MACAU/ZHUHAI, China — China’s crackdown on corruption and conspicuous consumption is ever more visible in its impact on Macau, the world’s biggest gambling hub, which makes most of its money from the high rollers who are staying away to avoid Beijing’s scrutiny.
During a recent visit to four of the city’s glitziest casinos, VIP rooms were mostly desolate, with some shuttered and one boarded up, their tables covered with wood and white cloth.
At nearby pawn shops and jewelers, used by many gamblers to evade China’s strict currency controls, and at money remittance agents in the Chinese border city of Zhuhai, there are fewer customers about.
In February last year, operators of the Chinese-controlled enclave’s 35 casinos were riding high, their revenues for the month up 40 percent year on year. This year, February revenues are expected to fall 40 percent, having fallen in each of the previous eight months, too.
The trend is set to continue despite increasing numbers of Chinese tourists crossing the border during the Lunar New Year holidays.
“This is a very dangerous time,” said Johnny Fok, one of over 100 junket operators in Macau that extend credit to wealthy punters and arrange transport and accommodation.
“It seems President Xi really doesn’t want people to come and gamble any more… Maybe we have to wait seven more years, then, after Xi has left, and only then, we might have a chance for things to go back to the old days.”
China has beefed up its anti-corruption monitoring network in Macau with staff from the Central Commission for Discipline Inspection and other agencies now permanently based in the local liaison office, according to a regulatory official and junket operators.
Fok’s business has slumped 70 percent in the past two months compared with a year earlier. Three of the top 10 junket companies have closed some of their VIP rooms in the last three months as Beijing’s anti-graft campaign bites.
More closures are expected.
“For the next three months China will continue to crack down on Macau,” said Lei Kuok Keong, a leader of Macau union Forefront of Macau Gaming, which represents junket workers and casino dealers. “For VIP, it is more serious. Many more VIP rooms will shut.”
Phone betting, where a gambler in China calls a junket in Macau, and side betting, where gamblers bet several times the table stakes, has also tumbled due to increased scrutiny from Beijing, said Lei.
Mass-Market Hopes
In an underground mall in Zhuhai, remittance agents, who help punters transfer money in and out of Macau, say banks are imposing tighter monitoring on large transactions, including on China’s state-backed debit and credit card UnionPay, with amounts of HK$100,000 (US$12,892) now requiring identity checks and verification.
That deters those wanting to remain anonymous.
Four shops had their shutters down around the old Lisboa casino, though most pawn and watch shops still offer illegal cash-back services, letting punters swipe their cards for fake jewelry purchases to get hard cash.
At the Blessing Watches and Jewelry outlet in the Venetian casino, a store manager said amounts well above permissible limits could still be swiped using UnionPay cards, though some transactions might be split into smaller amounts to reduce the risk of detection.
“We had a client who swiped HK$1 million three days ago,” he said.
Just across the casino floor, an electronic notice states that credit or debit cards issued by mainland China banks are not accepted at the counters where customers buy their chips.
Mass-market gamblers are still travelling to Macau, and casino executives hope they will make up for the fall in high rollers, but since VIP business typically makes up 60-70 percent of revenue, it is a big hole to fill.

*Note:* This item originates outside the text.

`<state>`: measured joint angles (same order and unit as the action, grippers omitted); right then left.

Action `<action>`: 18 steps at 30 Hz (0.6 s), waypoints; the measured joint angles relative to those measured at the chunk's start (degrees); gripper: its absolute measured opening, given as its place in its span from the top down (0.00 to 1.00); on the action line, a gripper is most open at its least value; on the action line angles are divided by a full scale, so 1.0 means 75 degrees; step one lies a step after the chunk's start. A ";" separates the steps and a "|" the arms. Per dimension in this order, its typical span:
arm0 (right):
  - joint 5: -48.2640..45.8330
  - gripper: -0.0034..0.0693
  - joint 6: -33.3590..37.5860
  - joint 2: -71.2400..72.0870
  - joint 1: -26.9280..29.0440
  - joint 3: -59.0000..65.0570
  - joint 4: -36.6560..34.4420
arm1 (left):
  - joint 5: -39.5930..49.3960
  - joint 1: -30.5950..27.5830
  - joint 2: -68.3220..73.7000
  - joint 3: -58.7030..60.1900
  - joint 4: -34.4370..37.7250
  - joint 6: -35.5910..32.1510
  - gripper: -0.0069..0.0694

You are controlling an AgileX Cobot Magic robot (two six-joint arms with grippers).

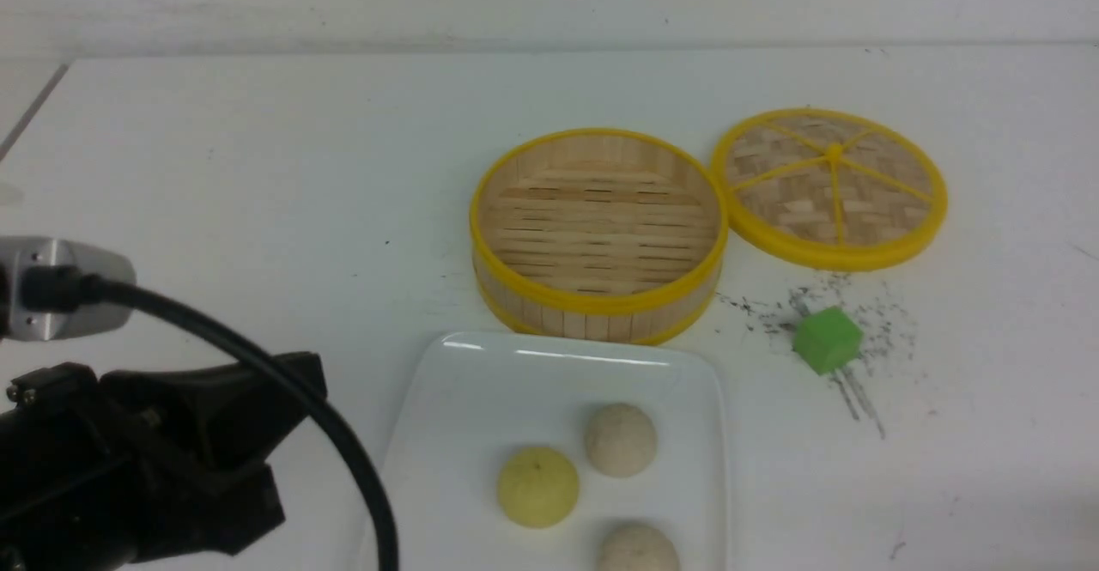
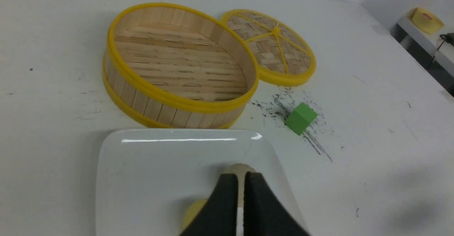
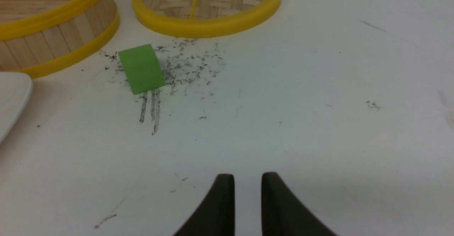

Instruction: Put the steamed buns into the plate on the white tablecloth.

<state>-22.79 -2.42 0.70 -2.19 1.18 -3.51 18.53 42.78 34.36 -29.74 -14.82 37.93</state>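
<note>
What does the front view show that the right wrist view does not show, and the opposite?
Only the front view shows the steamed buns, three on the plate, and the empty inside of the steamer. Only the right wrist view shows the right gripper, slightly apart and holding nothing above the white tablecloth. Both show the green cube, the lid, the steamer's wall and part of the plate.

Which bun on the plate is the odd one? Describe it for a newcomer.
Start at the white rectangular plate in front of the bamboo steamer. Three buns sit on it; take the yellow bun, on its left. The off-white buns beside it are beige.
</note>
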 joint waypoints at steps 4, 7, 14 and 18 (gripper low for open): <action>0.0000 0.75 0.0000 0.0000 0.0000 0.0000 0.0000 | 0.0471 0.0000 -0.0168 0.0133 -0.0166 -0.0490 0.84; 0.0000 0.75 0.0000 0.0000 0.0000 0.0000 0.0000 | 0.0735 0.0000 -0.0458 0.0259 -0.0203 -0.0707 0.84; 0.0000 0.74 0.0000 0.0000 0.0006 0.0000 0.0000 | 0.0824 -0.1601 -0.2066 0.1156 -0.0126 -0.1026 0.83; 0.0000 0.74 0.0000 0.0000 0.0006 0.0000 0.0000 | 0.0840 -0.2949 -0.3387 0.1986 0.0143 -0.1557 0.82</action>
<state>-22.79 -2.42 0.70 -2.14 1.18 -3.51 24.82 20.66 8.96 -14.84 -13.76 26.25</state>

There will also be a lot of extra space to fill, with two new casinos from Galaxy Entertainment and Melco Crown opening this year in Cotai, a strip of reclaimed land joining two of Macau’s islands.
The strip has more under construction, planned long before the slowdown struck; the base of a half-size Eiffel Tower replica sprouts from the ground of US gambling kingpin Sheldon Adelson’s upcoming Parisian resort, and the emerging bronze facade of Steve Wynn’s new multi-billion-dollar casino will be fronted by a gondola and lake.
Credit Suisse analyst Kenneth Fong says the downside risks, which could include a full smoking ban, are more apparent than the upside.
Junket operator Fok scoffs at the idea that mass market gamblers could make up for the absent VIPs.
“These small punters,” he said, gesturing towards the sparsely filled gaming hall, “what they spend is not even enough to pay the electricity bills.”